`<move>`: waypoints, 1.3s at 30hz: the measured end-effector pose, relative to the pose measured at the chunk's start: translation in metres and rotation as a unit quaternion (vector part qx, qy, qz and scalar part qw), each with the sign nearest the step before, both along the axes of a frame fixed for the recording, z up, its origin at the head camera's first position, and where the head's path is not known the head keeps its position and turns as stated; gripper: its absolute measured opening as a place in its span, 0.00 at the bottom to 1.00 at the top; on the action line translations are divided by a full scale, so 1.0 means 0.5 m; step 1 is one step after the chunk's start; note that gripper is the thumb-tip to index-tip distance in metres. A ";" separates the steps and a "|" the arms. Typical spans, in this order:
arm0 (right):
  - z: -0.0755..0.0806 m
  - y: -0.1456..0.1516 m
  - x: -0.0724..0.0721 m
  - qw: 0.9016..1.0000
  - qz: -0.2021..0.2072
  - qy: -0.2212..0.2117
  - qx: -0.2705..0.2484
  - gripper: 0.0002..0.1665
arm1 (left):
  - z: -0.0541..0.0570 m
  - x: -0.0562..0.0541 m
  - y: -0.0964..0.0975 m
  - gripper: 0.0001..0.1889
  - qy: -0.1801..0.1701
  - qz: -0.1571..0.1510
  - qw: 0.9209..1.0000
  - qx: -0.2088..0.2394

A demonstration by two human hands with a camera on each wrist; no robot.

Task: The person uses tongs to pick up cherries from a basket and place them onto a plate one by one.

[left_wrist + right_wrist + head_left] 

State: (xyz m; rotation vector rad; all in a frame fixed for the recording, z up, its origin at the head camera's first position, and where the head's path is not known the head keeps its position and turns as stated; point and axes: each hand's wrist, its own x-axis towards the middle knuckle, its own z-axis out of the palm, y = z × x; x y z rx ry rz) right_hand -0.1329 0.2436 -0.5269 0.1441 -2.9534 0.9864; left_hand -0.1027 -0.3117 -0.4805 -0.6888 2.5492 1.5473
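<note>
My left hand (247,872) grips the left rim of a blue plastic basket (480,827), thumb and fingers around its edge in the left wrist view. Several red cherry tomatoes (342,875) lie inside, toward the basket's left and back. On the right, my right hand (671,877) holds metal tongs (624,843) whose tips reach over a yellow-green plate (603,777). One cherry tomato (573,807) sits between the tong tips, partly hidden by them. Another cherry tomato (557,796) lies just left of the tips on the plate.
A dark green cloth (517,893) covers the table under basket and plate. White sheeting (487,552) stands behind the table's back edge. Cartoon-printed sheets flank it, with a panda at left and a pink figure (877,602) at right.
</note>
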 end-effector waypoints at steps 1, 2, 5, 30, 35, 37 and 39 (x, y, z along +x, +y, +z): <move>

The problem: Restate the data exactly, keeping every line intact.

Written solution:
`<move>`: waypoints, 1.3s at 30hz: the measured end-effector pose, relative to the pose measured at the chunk's start: translation in metres and rotation as a unit quaternion (vector part qx, qy, qz and scalar part qw), each with the sign nearest the step before, both along the axes of a frame fixed for the recording, z up, its origin at the head camera's first position, and where the head's path is not known the head keeps its position and turns as stated; gripper: its absolute measured opening as a place in its span, 0.00 at the bottom to 1.00 at the top; on the action line translations are divided by a full scale, so 1.0 means 0.5 m; step 1 is one step after the chunk's start; note that gripper is the thumb-tip to index-tip distance in metres. A ";" separates the steps and a "|" the arms. Typical spans, in this order:
arm0 (right):
  - z: -0.0755..0.0806 m
  - y: -0.1456..0.1516 m
  - x: -0.0724..0.0721 m
  - qw: 0.9016..1.0000
  - qz: -0.2021..0.2072
  - qy: -0.2212..0.2117
  - qx: -0.2705..0.2484
  - gripper: 0.0002..0.1665
arm1 (left):
  - z: -0.0541..0.0570 m
  - x: -0.0562..0.0541 m
  - y: -0.0964..0.0975 m
  - gripper: 0.0001..0.1889
  - qy: -0.1801..0.1701
  - qz: -0.1571..0.1510
  - qw: 0.9209..1.0000
  - qx: -0.2088..0.2394

A demonstration by two human hands with a camera on each wrist; no robot.

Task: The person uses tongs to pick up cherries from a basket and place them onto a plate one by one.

[left_wrist + right_wrist + head_left] 

State: (xyz m; rotation vector rad; all in a frame fixed for the recording, z up, its origin at the head camera's first position, and where the head's path is not known the head keeps its position and turns as stated; point and axes: each hand's wrist, its own x-axis towards the middle knuckle, its own z-axis out of the palm, y = z × x; x y z rx ry rz) right_hand -0.1329 0.2436 -0.5269 0.1441 -2.9534 0.9864; left_hand -0.1027 -0.3117 -0.4805 -0.6888 2.5492 1.5473
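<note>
My left hand (247,872) grips the left rim of a blue plastic basket (480,827), thumb and fingers around its edge in the left wrist view. Several red cherry tomatoes (342,875) lie inside, toward the basket's left and back. On the right, my right hand (671,877) holds metal tongs (624,843) whose tips reach over a yellow-green plate (603,777). One cherry tomato (573,807) sits between the tong tips, partly hidden by them. Another cherry tomato (557,796) lies just left of the tips on the plate.
A dark green cloth (517,893) covers the table under basket and plate. White sheeting (487,552) stands behind the table's back edge. Cartoon-printed sheets flank it, with a panda at left and a pink figure (877,602) at right.
</note>
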 end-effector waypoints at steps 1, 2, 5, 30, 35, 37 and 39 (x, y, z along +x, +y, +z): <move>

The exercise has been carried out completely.